DATASET CONTENT Start Marker

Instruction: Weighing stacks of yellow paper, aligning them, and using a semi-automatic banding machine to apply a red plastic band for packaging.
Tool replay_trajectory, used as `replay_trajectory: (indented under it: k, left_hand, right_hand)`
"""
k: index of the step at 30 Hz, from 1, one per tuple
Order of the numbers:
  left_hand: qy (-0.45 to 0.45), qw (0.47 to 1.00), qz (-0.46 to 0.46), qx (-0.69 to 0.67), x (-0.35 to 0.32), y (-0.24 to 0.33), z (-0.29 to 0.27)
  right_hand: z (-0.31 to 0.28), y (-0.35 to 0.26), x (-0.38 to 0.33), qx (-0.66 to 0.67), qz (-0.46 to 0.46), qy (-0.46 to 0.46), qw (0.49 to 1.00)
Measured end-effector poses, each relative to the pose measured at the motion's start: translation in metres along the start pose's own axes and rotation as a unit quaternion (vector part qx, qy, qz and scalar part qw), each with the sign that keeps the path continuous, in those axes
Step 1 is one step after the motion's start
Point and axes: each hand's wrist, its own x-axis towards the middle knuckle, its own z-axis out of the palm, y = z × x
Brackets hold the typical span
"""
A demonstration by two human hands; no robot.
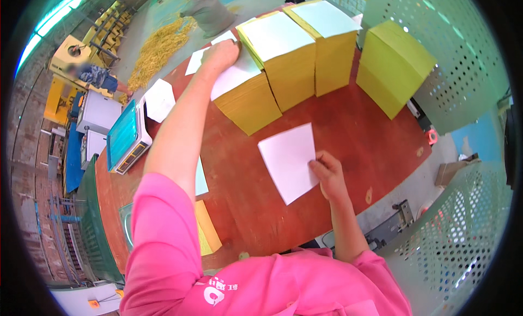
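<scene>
My right hand [328,175] pinches the right edge of a white paper sheet [289,162], held tilted over the red table. My left hand [221,55] reaches far forward to the top of the nearest yellow paper stack [250,103]. Its fingers are curled down and their tips are hidden, so what they grip cannot be made out. A white sheet [235,77] covers that stack beneath the hand. Beside it stand two more tall yellow stacks, a middle one [297,70] and a far one [336,59], both topped with white sheets.
A yellow-green stack [395,65] leans by the perforated screen [436,38] on the right. Left on the red table [234,207] is a scale [128,139]. Yellow sheets [208,229] lie by my left sleeve. Beyond are a sack [210,13], yellow scraps [158,54] and another person [98,76].
</scene>
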Motion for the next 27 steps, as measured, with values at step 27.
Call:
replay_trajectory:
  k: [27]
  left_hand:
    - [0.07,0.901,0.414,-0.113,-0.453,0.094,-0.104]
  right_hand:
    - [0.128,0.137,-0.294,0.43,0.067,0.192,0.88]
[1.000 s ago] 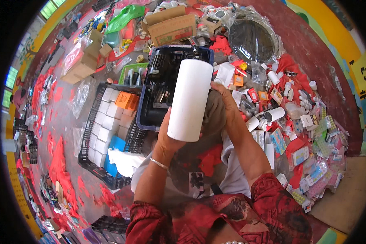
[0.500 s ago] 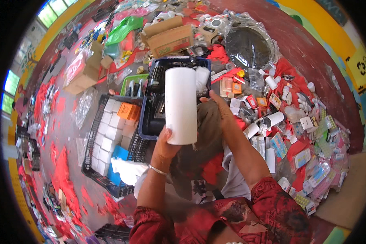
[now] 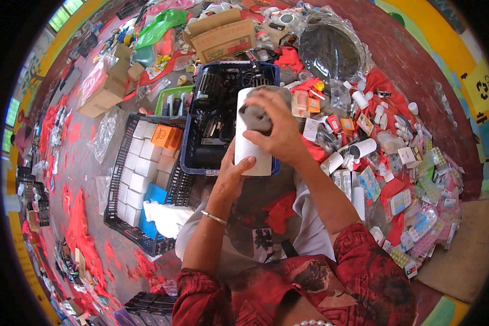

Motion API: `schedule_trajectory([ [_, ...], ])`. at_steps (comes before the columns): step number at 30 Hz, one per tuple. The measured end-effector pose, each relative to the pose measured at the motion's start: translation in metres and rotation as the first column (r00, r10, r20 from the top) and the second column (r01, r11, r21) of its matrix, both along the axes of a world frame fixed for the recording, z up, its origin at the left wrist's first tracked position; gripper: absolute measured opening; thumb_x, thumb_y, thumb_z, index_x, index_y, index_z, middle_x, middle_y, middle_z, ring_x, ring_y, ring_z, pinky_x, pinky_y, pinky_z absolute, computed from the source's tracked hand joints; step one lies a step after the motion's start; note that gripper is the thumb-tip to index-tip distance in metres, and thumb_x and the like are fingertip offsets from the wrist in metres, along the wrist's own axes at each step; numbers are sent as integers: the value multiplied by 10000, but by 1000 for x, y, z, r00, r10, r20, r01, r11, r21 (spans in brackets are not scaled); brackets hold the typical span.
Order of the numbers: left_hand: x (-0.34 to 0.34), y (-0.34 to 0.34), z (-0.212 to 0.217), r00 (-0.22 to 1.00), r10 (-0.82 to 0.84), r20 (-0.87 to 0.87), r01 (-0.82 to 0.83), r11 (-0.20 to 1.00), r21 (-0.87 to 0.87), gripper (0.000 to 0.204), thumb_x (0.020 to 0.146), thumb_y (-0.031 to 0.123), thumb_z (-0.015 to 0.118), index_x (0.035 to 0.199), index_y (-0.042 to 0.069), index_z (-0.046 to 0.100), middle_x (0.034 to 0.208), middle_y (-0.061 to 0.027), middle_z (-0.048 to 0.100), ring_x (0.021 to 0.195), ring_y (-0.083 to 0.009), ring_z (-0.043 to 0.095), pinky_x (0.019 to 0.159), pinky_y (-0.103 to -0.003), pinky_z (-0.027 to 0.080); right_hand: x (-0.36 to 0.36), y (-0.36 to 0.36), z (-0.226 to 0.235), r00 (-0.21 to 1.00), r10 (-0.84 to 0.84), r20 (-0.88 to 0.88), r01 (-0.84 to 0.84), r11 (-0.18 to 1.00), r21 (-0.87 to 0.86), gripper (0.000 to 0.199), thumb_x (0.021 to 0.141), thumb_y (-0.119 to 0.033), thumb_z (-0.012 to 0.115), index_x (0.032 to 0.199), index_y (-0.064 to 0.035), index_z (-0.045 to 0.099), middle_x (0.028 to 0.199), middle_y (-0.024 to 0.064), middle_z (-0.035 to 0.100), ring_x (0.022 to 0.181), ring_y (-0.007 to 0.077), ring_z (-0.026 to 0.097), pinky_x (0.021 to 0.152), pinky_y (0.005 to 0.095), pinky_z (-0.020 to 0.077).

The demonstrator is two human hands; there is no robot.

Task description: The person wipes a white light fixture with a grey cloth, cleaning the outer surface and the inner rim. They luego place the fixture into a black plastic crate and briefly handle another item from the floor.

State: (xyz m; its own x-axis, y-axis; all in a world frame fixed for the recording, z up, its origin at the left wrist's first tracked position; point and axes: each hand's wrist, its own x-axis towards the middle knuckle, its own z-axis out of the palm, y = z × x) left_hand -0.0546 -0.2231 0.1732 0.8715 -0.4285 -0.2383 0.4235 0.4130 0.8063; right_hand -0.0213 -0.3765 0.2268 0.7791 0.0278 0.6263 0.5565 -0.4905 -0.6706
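Observation:
A plain white cylinder (image 3: 262, 166) stands nearly upright in front of me, over the near edge of a dark blue crate (image 3: 198, 170). My left hand (image 3: 233, 176) is closed round its lower left side, with the thumb across the front. Against its upper part my right hand (image 3: 281, 133) presses a bunched grey-brown cloth (image 3: 257, 118), the fingers curled over it. Black items, one of them a rounded appliance (image 3: 209, 87), lie in the crate behind. The cylinder's far side is hidden.
Left of the crate stand a black mesh basket (image 3: 180, 190) of small white and orange boxes and a green basket (image 3: 162, 103). Cardboard boxes (image 3: 225, 42) lie beyond. A plastic-wrapped round black thing (image 3: 331, 51) is at the back. Packages and bottles (image 3: 426, 217) cover the right side.
My right hand has brought the cloth up from beside the cylinder onto its upper front. The cylinder has shifted slightly right and sits a little farther from me.

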Motion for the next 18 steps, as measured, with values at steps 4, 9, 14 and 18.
schedule_trajectory([
  [4,6,11,-8,998,66,13,-64,992,-111,641,758,201,617,1311,37,338,1147,-98,512,1029,-192,540,812,-312,486,-20,17,-3,982,150,-110,-158,986,-60,346,656,-131,713,978,-97,588,1013,89,571,968,261,549,859,331,401],
  [9,11,32,-7,996,86,-25,-89,979,-182,659,741,252,616,1307,62,336,1154,-114,500,1018,-224,548,792,-351,501,-34,0,-15,714,551,-431,-118,702,702,225,695,-121,686,892,-63,593,788,57,612,699,216,597,685,300,466],
  [14,14,34,12,981,192,38,-190,980,-58,757,707,394,642,1307,45,340,1191,-124,499,1092,-242,510,867,-411,454,-23,-20,-23,513,680,-524,394,355,847,268,745,-176,651,945,-10,585,813,84,615,704,193,619,666,293,512],
  [18,20,27,19,913,192,360,-250,961,122,817,657,272,681,1343,29,311,1229,-112,479,1096,-214,498,938,-328,385,-10,-28,-19,485,694,-533,453,322,831,358,803,-299,633,1018,-17,583,846,98,607,696,205,607,649,336,514],
])
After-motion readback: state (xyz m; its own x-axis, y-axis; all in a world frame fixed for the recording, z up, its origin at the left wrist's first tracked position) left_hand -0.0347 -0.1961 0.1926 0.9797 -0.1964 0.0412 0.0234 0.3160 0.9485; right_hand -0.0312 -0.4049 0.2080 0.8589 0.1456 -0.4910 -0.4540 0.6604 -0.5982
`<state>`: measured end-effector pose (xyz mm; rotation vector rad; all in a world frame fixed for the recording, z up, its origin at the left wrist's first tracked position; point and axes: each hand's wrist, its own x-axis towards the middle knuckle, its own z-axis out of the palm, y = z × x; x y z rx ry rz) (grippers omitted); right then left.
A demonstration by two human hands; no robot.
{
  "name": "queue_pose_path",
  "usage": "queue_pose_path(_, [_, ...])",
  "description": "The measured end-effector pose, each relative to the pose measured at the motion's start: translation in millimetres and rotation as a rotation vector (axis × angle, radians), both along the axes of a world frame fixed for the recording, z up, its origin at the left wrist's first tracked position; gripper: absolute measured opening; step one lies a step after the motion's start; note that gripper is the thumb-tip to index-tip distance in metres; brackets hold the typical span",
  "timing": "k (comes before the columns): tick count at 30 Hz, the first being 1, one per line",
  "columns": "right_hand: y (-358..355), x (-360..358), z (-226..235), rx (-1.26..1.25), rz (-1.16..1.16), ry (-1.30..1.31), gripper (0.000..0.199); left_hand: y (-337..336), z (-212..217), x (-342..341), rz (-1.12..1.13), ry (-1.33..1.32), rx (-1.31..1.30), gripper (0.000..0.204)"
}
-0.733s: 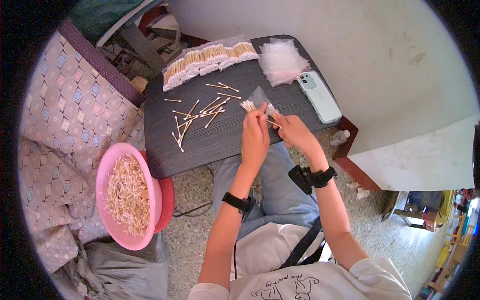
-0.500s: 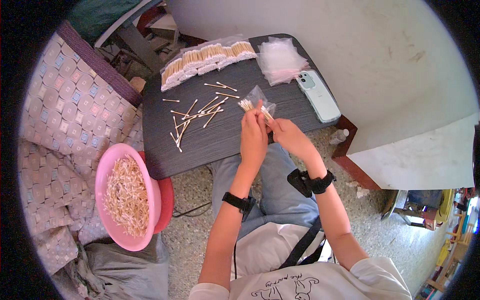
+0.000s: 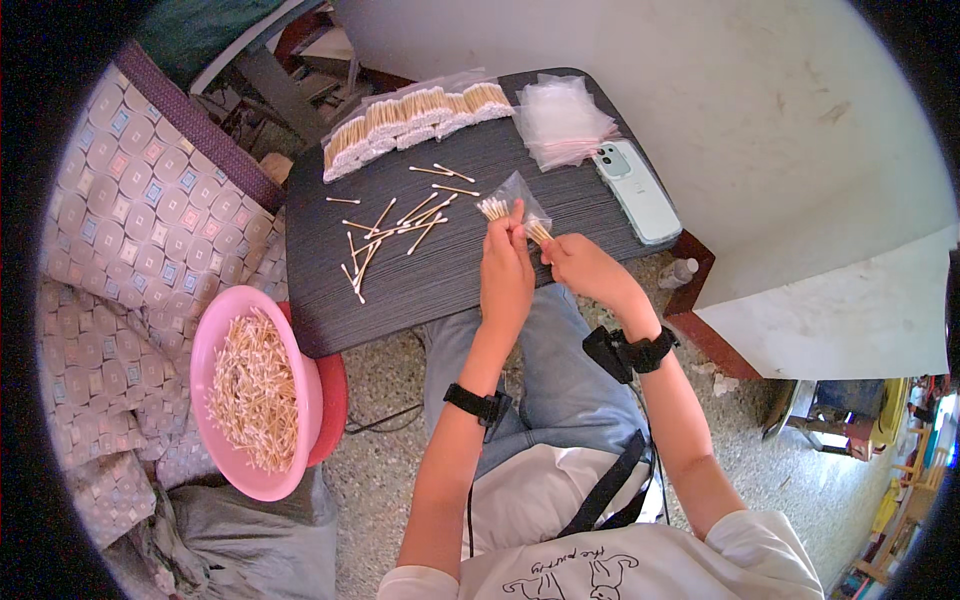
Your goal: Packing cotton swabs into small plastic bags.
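Evidently the work is partway through: at the far edge of the table (image 3: 320,270) lies a row of filled bags (image 3: 410,115) packed with swabs, and those look finished. Plenty is left, judging by the heaped pile (image 3: 252,395) in the pink bowl (image 3: 313,395), left of the table's near corner, and by the flat stack of empty bags (image 3: 565,120) at the table's far right, beside a phone (image 3: 638,195). A few loose swabs (image 3: 455,189) lie scattered across the table's middle. Over the table's near right part, a person's left hand (image 3: 508,265) closes its fingers around a bunch of swabs (image 3: 492,208), with a clear bag (image 3: 520,188) rising behind the fingertips. The right hand (image 3: 590,270) pinches a second bunch (image 3: 538,232) at its lower end, just beside the left fingers (whether either bunch sits inside the clear film, I cannot tell). Compared with the earliest frame, the right hand and its bunch sit slightly lower and closer to the left hand, and the swab that jutted sideways below that bunch no longer shows; the scattered swabs keep their layout.
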<state>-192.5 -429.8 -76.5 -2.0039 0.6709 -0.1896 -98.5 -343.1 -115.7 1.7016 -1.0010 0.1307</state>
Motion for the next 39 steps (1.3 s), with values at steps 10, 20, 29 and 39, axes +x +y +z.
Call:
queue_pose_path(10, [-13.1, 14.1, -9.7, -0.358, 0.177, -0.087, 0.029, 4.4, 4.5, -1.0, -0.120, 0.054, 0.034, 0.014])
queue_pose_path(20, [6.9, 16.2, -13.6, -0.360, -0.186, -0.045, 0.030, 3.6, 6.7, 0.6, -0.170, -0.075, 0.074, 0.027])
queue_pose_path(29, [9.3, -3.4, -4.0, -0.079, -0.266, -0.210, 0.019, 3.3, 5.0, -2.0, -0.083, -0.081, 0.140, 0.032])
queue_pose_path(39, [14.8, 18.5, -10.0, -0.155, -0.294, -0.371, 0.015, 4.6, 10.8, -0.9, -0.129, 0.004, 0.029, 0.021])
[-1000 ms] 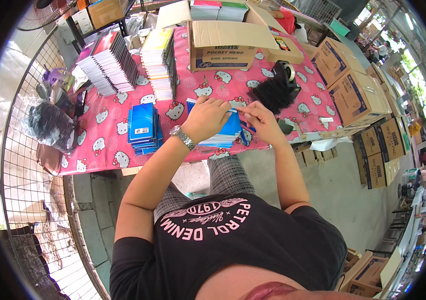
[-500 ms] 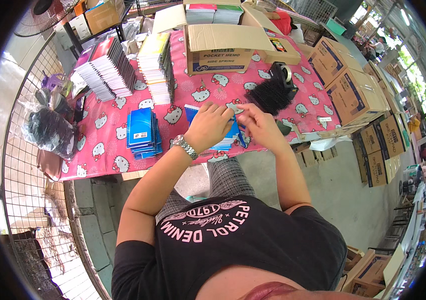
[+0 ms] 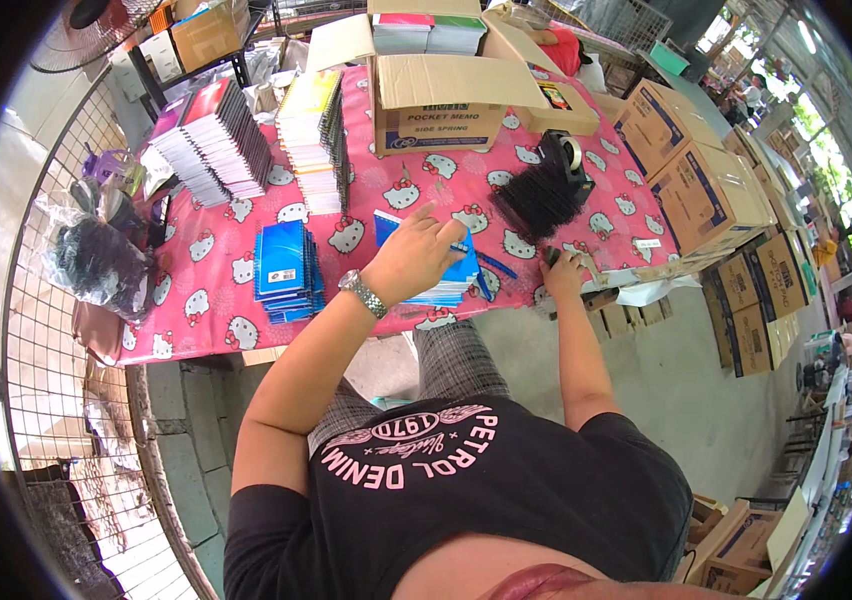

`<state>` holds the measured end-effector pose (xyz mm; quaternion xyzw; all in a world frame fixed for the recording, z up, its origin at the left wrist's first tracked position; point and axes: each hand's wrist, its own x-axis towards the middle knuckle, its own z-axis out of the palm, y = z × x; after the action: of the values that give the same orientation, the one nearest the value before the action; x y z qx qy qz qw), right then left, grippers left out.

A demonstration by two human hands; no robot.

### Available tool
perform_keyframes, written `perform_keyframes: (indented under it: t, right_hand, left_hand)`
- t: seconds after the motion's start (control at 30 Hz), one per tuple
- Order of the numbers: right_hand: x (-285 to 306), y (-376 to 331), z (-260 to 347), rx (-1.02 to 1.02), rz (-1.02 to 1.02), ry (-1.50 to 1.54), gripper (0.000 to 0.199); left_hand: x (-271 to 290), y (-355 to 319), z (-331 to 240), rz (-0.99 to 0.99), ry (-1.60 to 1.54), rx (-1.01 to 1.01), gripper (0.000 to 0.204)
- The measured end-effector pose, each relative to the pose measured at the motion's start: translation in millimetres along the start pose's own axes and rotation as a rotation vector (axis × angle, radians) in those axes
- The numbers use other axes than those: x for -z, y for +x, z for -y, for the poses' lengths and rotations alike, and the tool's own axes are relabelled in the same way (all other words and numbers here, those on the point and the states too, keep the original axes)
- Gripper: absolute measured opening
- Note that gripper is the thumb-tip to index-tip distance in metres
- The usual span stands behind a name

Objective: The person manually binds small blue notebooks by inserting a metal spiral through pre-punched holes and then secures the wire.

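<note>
- My left hand lies palm down on a pile of blue notebooks, close to the near edge of the table. Its fingers are partly bent and a little apart. I cannot tell if they grip anything.
- My right hand is at the table's near edge, to the right of that pile. Its fingers are bent beside a small dark thing. I cannot tell if I have hold of it.
- Thin blue strips lie between my two hands.
- Another blue pile sits to the left, apart from my hands.
- Past my right hand is a bristly black heap, next to a black tape holder.
- A pink cloth covers the table.
</note>
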<state>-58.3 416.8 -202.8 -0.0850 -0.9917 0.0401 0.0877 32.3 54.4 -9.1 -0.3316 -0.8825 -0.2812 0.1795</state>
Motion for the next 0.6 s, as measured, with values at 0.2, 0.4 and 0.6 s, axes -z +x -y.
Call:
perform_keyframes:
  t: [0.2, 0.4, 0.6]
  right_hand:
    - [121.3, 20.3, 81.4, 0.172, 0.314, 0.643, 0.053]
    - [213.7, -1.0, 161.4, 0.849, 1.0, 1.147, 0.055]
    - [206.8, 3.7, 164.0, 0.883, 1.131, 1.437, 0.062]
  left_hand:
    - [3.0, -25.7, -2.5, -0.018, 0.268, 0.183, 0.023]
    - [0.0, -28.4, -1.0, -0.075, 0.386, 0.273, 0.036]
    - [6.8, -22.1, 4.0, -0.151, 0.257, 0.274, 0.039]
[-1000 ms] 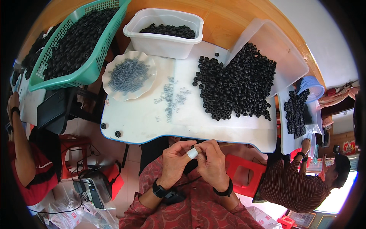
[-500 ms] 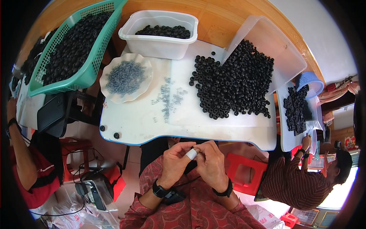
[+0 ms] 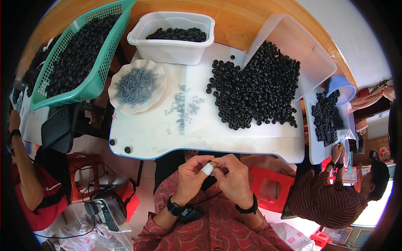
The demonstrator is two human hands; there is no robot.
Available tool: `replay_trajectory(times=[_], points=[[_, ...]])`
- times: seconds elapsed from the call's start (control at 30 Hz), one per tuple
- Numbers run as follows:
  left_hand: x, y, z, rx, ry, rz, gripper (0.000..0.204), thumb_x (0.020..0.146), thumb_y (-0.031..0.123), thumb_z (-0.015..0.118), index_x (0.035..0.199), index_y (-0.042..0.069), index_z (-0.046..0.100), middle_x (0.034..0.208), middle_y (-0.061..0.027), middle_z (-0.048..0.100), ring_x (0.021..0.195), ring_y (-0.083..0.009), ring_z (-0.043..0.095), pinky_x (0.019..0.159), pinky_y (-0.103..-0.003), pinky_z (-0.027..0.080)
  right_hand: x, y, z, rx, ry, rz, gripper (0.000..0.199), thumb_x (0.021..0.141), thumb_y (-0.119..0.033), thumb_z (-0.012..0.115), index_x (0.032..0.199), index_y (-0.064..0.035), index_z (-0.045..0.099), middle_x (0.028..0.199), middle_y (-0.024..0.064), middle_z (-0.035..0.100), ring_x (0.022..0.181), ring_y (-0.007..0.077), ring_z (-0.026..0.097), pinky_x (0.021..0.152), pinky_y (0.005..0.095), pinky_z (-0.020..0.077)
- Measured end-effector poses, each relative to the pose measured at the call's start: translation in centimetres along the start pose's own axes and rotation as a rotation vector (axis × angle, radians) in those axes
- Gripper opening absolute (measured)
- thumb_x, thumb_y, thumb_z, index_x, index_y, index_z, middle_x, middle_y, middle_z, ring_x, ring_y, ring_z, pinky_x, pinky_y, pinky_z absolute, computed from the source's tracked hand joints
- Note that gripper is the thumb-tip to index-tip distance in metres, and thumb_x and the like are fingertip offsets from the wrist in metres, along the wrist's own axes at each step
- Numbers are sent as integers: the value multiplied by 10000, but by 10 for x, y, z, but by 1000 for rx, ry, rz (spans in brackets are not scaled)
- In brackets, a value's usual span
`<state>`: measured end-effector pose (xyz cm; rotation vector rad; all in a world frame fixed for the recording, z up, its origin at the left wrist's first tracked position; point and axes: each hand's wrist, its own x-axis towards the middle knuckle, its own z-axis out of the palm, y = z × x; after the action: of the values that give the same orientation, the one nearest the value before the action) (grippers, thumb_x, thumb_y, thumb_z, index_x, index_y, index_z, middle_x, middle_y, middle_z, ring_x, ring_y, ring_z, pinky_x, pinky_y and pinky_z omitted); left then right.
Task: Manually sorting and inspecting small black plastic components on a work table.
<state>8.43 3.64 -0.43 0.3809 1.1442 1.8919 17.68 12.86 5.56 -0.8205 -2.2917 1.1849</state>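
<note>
In front of my chest, below the table's near edge, my left hand point(image 3: 189, 175) and my right hand point(image 3: 233, 178) meet with fingertips pinched together. Whatever lies between them is hidden or too small to name. A white wrap point(image 3: 207, 169) covers the thumb of my left hand. On the white table point(image 3: 159, 134) ahead, a large heap of black ring-shaped pieces point(image 3: 255, 92) spills from a tilted clear bin point(image 3: 316, 62). Small grey spring-like pieces point(image 3: 183, 109) lie scattered left of it, and more fill a scalloped white plate point(image 3: 158, 94).
A white tub point(image 3: 171, 52) at the back and a green basket point(image 3: 94, 79) at the left hold black pieces. Two loose black pieces point(image 3: 127, 149) sit near the front left edge. Co-workers sit at either side, one in a striped shirt point(image 3: 326, 198). A red stool point(image 3: 272, 190) stands right.
My hands stay pinched together, with the right one turned slightly. At the right, the striped-shirt co-worker's hands now show close together. The whole view has shifted a little.
</note>
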Motion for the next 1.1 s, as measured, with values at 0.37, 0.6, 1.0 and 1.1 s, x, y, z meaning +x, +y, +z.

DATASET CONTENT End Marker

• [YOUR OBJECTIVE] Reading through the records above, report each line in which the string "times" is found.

• [SOLUTION TO THIS PROBLEM]
Available tool: `replay_trajectory(times=[_], points=[[_, ...]])`
- times: seconds elapsed from the call's start (control at 30 Hz), one per tuple

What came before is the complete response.